### Exercise details
Reproduce the data word for word, keeping every line complete.

### Exercise data
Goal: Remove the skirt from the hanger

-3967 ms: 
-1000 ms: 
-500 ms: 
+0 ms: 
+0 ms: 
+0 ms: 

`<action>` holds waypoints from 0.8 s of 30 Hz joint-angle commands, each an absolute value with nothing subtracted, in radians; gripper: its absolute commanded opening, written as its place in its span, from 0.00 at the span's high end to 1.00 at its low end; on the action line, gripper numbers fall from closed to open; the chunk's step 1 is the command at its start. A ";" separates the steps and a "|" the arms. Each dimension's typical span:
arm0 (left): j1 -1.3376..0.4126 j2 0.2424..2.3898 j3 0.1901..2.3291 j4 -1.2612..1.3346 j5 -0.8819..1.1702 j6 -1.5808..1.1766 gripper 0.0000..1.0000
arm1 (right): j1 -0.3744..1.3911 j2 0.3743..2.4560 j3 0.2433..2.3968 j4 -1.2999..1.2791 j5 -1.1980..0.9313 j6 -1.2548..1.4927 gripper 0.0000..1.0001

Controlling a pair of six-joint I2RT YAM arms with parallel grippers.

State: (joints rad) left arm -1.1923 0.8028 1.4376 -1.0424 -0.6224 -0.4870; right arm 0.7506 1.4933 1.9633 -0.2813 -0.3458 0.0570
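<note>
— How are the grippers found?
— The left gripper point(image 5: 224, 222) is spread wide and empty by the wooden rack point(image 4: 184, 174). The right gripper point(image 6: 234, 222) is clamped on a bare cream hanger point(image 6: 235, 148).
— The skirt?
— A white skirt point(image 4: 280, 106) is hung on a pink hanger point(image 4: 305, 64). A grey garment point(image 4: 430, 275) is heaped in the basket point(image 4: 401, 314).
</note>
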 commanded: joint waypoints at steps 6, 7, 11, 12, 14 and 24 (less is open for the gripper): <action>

### Result of this exercise
Goal: Remove the skirt from the hanger

-3967 ms: 
-1000 ms: 
-500 ms: 
+0 ms: 
+0 ms: 
+0 ms: 

`<action>` holds waypoints from 0.8 s of 30 Hz joint-angle commands, each an absolute value with nothing subtracted, in radians; gripper: its absolute commanded opening, written as its place in its span, from 0.00 at the span's high end to 1.00 at its low end; on the action line, gripper numbers fall from closed to open; the chunk's step 1 is the command at its start. A ";" separates the steps and a "|" the arms. Each dimension's typical span:
arm0 (left): j1 -1.3376..0.4126 j2 0.2424..2.3898 j3 0.1901..2.3291 j4 -1.2612..1.3346 j5 -0.8819..1.1702 j6 -1.5808..1.1766 gripper 0.0000..1.0000
arm1 (right): j1 -0.3744..1.3911 j2 0.3743..2.4560 j3 0.2433..2.3968 j4 -1.2999..1.2791 j5 -1.1980..0.9313 j6 -1.2548..1.4927 gripper 0.0000..1.0001

Controlling a pair of six-joint I2RT YAM arms with parallel grippers.

State: (joints rad) left arm -1.1923 0.8028 1.4376 -1.0424 -0.6224 -0.4870; right arm 0.7506 1.4933 1.9633 -0.2813 -0.3458 0.0570
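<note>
— How are the grippers found?
— The left gripper point(image 5: 224, 222) is spread wide and empty by the wooden rack point(image 4: 184, 174). The right gripper point(image 6: 234, 222) is clamped on a bare cream hanger point(image 6: 235, 148).
— The skirt?
— A white skirt point(image 4: 280, 106) is hung on a pink hanger point(image 4: 305, 64). A grey garment point(image 4: 430, 275) is heaped in the basket point(image 4: 401, 314).
</note>
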 commanded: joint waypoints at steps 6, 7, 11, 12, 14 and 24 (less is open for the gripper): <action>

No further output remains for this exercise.